# home/online business



## mth_3184 (Jul 7, 2009)

Hello everyone,

I'm thinking of starting my own t-shirt online business from home ,but I'm not sure what kind permits or licenses I need.

I going to buy my shirts at wholesale and have them printed by a local silk screeing shop. After that I'm going to take them home and try to ship them from there.

To do this, what permits and licenses do I need?

Thank you.


----------



## kimura-mma (Jul 26, 2008)

You need to register a business - DBA, LLC or Corp. Then you can apply for a Tax ID #. Once this is done, the government will view you as legit (make sure you file your taxes) and you will be able to purchase from wholesale suppliers (most will require the tax id # when you sign up for an account). Depending on your state and how you conduct business (online store? brick and mortar store? wholesale? retail?) you may also need a resellers license. Do a google search for "how to start a business in (your state)," they should have a site with all of the info and applications to fill out and submit.


----------



## [email protected] (Sep 28, 2009)

there's no need to buy wholesale either.
Get a local business license and you can buy from Sanmar, Broder's ...a ton of shirt distributors out there.
I buy Gildan 2000's for $1.25 all day and 99 cents sometimes ( whites) in small quantities.
research the local dist'suppliers in your city to save on frt


----------



## sunnydayz (Jun 22, 2007)

What I needed in Los angeles CA was I needed a DBA (which is what you file for your business name, or your name depending on what you want your sales to be listed under) I had to file a for a city license for doing business in the city of Los angeles, and then I had to file for a resellers permit.
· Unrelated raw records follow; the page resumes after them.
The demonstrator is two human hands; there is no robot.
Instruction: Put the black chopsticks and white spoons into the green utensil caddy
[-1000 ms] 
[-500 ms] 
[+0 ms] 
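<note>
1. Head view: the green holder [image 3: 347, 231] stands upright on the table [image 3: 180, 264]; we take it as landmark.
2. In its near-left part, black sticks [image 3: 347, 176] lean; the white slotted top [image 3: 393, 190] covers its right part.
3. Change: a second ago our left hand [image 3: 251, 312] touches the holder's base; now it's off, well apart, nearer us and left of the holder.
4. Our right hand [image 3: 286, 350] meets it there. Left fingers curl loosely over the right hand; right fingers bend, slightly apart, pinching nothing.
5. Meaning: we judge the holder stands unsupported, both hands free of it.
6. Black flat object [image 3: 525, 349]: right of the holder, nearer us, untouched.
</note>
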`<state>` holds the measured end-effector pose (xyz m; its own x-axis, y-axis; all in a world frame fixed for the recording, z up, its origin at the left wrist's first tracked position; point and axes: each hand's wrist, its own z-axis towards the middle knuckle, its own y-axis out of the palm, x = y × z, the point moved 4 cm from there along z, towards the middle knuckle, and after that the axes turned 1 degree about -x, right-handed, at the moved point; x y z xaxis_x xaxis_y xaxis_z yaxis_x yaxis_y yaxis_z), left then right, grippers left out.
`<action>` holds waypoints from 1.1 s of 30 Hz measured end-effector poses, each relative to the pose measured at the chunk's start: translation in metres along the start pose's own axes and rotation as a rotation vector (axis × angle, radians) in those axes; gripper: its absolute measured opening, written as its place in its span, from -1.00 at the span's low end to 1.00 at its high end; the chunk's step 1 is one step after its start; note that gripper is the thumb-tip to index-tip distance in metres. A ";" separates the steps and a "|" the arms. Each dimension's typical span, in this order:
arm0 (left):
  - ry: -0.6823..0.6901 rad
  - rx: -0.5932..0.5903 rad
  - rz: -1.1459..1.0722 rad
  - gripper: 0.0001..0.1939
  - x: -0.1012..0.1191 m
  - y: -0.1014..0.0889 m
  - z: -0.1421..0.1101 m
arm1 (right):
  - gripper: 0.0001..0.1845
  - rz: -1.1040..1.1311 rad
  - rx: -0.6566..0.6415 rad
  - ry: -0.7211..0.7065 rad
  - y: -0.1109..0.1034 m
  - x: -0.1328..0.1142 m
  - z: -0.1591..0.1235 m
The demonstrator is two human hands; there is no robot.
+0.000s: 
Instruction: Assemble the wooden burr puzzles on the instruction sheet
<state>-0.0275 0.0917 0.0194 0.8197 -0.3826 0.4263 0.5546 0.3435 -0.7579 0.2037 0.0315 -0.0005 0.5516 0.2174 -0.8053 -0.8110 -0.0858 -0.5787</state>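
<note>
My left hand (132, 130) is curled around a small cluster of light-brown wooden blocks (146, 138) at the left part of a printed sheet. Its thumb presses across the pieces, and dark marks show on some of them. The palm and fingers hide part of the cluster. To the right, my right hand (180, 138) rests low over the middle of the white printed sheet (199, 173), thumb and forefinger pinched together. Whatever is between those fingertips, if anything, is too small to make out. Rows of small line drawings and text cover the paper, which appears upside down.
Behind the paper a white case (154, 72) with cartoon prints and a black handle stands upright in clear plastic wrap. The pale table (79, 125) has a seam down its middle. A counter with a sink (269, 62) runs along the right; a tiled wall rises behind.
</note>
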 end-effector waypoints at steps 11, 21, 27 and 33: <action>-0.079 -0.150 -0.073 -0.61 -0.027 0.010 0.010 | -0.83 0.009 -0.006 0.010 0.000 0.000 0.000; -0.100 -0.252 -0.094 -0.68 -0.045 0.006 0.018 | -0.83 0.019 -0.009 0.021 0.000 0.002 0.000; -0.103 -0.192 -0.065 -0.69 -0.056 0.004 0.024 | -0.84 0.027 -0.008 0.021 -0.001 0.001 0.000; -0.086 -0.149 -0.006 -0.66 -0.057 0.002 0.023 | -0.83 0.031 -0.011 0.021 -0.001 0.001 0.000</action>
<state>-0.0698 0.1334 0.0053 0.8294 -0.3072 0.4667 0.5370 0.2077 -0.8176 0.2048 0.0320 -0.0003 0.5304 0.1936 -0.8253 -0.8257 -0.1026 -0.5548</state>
You need to check the requirements for your particular city. Remember when doing sales online, you only charge tax on the sales that are in your state. 

When I first started I was charging taxes for each sale, and this created a major problem for me, as I was only supposed to charge taxes for my state. Luckily the state of CA let me pay it to them, but otherwise if you charge taxes for other states, it would then be your responsibility to pay each state the taxes you charged. The advice from the franchise tax board in my state was to not charge for out of state sales.


----------



## kimura-mma (Jul 26, 2008)

[email protected] said:


> there's no need to buy wholesale either.
> Get a local business license and you can buy from Sanmar, Broder's ...a ton of shirt distributors out there.


Isn't buying from Sanmar or Broder's considered buying wholesale?


----------



## 2ampress (Oct 28, 2009)

sunnydayz said:


> When I first started I was charging taxes for each sale, and this created a major problem for me, as I was only supposed to charge taxes for my state. *Luckily the state of CA let me pay it to them*


I bet they were quite happy you generated more funding for them, although I would bet it is not in the legal code for CA to take the taxes from those out of state purchases.


----------



## 2ampress (Oct 28, 2009)

kimura-mma said:


> You need to register a business - DBA, LLC or Corp. *Then you can apply for a Tax ID #*. Once this is done, the government will view you as legit (make sure you file your taxes) and you will be able to purchase from wholesale suppliers (most will require the tax id # when you sign up for an account). Depending on your state and how you conduct business (online store? brick and mortar store? wholesale? retail?) you may also need a resellers license. Do a google search for "how to start a business in (your state)," they should have a site with all of the info and applications to fill out and submit.


If they are using a DBA of their name as a Sole Proprietor, there is no need to apply for a FED tax ID, unless they choose not to use their social security number, as that is sufficient....below is copied from IRS.GOV

You will need an EIN if you answer "Yes" to any of the following questions. For your convenience, clicking on the "Yes" option will take you directly to How to apply for an EIN.
Do you have employees?
YES NO
Do you operate your business as a corporation or a partnership?
YES NO
Do you file any of these tax returns: Employment, Excise, or Alcohol, Tobacco and Firearms?
YES NO
Do you withhold taxes on income, other than wages, paid to a non-resident alien?
YES NO
Do you have a Keogh plan?
YES NO

Are you involved with any of the following types of organizations?

Trusts, except certain grantor-owned revocable trusts, IRAs, Exempt Organization Business Income Tax Returns
Estates
Real estate mortgage investment conduits
Non-profit organizations
Farmers' cooperatives
Plan administrators
YES NO


----------



## kimura-mma (Jul 26, 2008)

Good point, Tracy. A SS# is sufficient. I guess I tend to go under the assumption that people don't want to use their SS# when dealing with vendors, suppliers, etc.


----------



## [email protected] (Sep 28, 2009)

I consider wholesale what I charge a reailer, who then sells at retail, usually at least twice the wholesale costs. What I pay Sanmar or whoever is just my cogs ( cost of goods ) which also includes my ftr cost. It makes it easy for me to price that way. Any non profit, retailer, or sign shop/embroiderer, pays the same cost..wholesale. Then I have MY retail price for end users....online, trade shows etc...


----------